The twins in $S_f$ play the same role as twin primes. It is is easy to prove that $M(n)$ (its expectation) is asymptotically equal to the logarithm integral $\mbox{Li}(n)$. The same is true for the prime number counting function. Furthermore, the prime numbers themselves is a particular case of $S_f$, a particular realization of the random set $S_f$ for the same function $f$. (you need to ignore even integers in the construction process, but other than that, it's straightforward.)
Then we also have: $$\mbox{E}[T(n)] \sim C\sum_{k=1}^{n-1} f(k)f(k+1)\sim C'\int_2^n \frac{dt}{(\log t)^2} .$$
Here E denotes the expectation.
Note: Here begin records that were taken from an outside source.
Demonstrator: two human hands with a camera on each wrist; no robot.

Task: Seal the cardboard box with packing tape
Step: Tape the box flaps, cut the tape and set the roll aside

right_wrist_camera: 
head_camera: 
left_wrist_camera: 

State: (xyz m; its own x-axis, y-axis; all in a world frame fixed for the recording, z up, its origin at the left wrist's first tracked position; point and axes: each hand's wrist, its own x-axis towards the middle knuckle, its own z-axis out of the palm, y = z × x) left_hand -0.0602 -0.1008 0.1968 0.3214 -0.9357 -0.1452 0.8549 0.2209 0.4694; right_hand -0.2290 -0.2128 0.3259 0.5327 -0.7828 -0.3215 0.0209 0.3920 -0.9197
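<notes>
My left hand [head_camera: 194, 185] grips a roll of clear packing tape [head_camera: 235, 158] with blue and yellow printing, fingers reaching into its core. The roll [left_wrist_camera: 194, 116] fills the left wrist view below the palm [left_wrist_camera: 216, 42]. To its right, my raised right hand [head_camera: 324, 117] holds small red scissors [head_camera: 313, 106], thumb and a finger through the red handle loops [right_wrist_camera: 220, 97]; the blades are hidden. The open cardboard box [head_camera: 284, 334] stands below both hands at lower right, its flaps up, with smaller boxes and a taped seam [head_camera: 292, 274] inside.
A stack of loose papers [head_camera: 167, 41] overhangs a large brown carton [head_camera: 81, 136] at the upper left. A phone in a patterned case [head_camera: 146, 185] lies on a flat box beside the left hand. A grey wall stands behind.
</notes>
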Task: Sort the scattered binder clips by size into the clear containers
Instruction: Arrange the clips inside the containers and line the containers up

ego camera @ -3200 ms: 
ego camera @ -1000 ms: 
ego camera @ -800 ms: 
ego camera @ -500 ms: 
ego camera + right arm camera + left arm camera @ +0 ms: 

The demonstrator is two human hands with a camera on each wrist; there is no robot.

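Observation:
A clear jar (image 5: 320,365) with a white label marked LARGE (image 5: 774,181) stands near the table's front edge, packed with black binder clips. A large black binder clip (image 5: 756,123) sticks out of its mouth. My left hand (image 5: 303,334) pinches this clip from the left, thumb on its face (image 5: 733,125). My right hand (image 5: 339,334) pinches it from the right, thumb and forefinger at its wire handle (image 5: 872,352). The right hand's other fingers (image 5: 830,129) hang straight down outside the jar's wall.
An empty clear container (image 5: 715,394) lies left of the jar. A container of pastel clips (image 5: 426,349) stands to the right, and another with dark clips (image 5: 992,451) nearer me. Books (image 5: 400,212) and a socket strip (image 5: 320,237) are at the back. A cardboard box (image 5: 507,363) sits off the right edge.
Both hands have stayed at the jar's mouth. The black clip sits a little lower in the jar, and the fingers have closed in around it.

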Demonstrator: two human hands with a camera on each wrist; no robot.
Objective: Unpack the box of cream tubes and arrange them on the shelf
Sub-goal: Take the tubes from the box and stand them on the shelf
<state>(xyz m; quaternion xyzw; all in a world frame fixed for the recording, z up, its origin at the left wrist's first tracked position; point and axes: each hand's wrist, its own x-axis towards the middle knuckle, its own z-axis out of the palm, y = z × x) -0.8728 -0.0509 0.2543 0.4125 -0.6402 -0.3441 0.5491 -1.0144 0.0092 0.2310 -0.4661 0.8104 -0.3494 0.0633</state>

The same result is conjectured to be true for twin primes. It is easy to show that there are infinitely many twin numbers in $S_f$, and assess whether the series consisting of the reciprocals of these twins, converge. The same arguments could be applied to twin primes, but of course, it would no constitute a proof, just some heuristic argumentation. Are there any useful references related to the approach discussed here?
Update: I plan on using the same methodology for the Goldbach conjecture, and in particular to obtain an asymptotic value for the expected number of ways an even number $n$ can be represented as a sum of two primes. With my notation, it should be asymptotically equivalent to $$\sum_{k=1}^{\lfloor n/2 \rfloor} f(k)f(n-k) \sim \frac{n}{2(\log n)^2}.$$ See also here and here.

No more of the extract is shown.